METHOD OF INTEGRATING AD HOC CAMERA NETWORKS IN INTERACTIVE MESH SYSTEMS
An entertainment system has a first recording device that records digital images, a server that receives the images from the first device, wherein the second device, based on data from another source, enhances the images from the first device for display.
This application claims the benefit of Provisional Application No. 61/400,314, which is incorporated by reference as if fully set forth.
FIELD OF INVENTIONThis relates to sensor systems used in smartphones and networked cameras and methods to mesh multiple camera feeds.
BACKGROUNDSystems such as Flickr, Photosynth, Seadragon, Historypin work with modern networked cameras (including cameras in phones) to allows for much greater sharing and shared power. Social networks that use location such 4square are also well known. Sharing digital images and videos, and creating digital environments from these, is a new digital frontier.

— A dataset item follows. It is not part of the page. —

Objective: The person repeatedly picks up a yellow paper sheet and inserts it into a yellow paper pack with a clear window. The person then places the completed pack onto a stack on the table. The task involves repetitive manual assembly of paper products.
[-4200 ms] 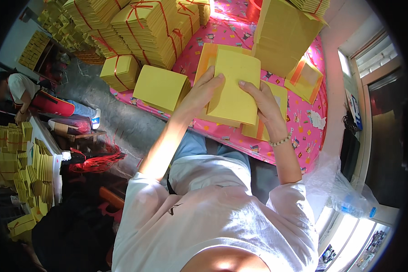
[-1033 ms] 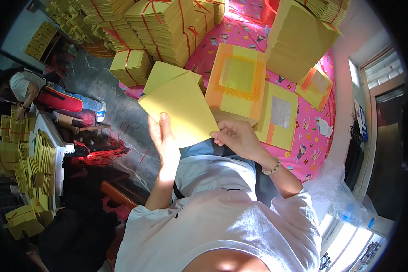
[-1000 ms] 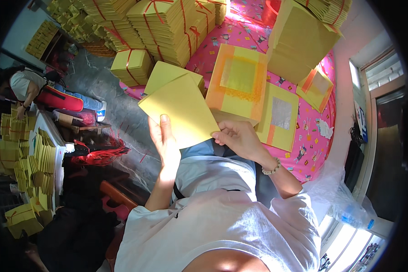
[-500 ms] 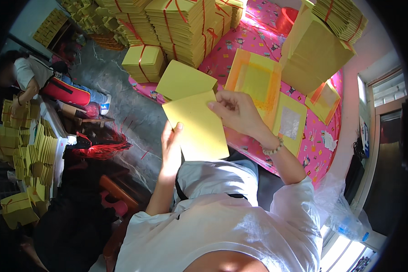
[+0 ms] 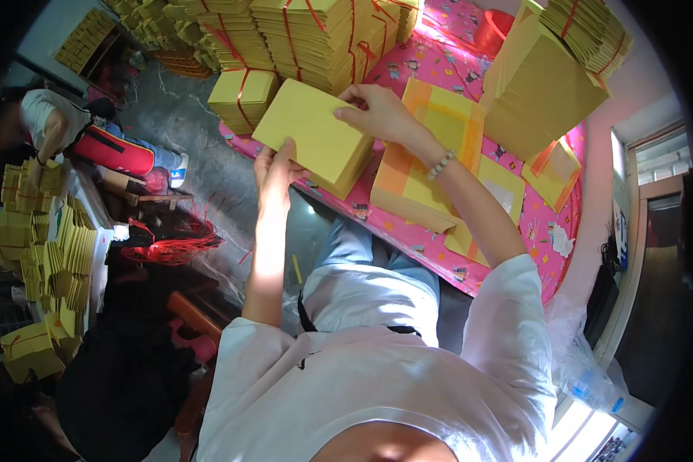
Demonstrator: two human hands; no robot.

SUMMARYThis disclosure describes a system that incorporates multiple sources of information to automatically create a 3D wireframe of an event that may be used later by multiple spectators to watch the event at home with substantially expanded viewing options.
An entertainment system has a first recording device that records digital images, a server that receives the images from the first device, wherein the second device, based on data from another source, enhances the images from the first device for display.
Time of Flight (ToF) cameras, and similar realtime 3D mapping technologies may be used ins social digital imaging because they allow a detailed point cloud of vertices that represent individuals in the space to be mapped as three dimensional objects, in much the same way that sonar is used to map underwater geography. Phone and camera makers are using ToF and similar sensors to bring greater fidelity to 3D images.
In addition, virtual sets, avatars, photographic databases, video content, spatial audio, point clouds, and other graphical and digital content enables a medium that blurs the space between real world documentation, like traditional photography, and virtual space, like video games. Consider, for example, the change from home brochures to online home video tours.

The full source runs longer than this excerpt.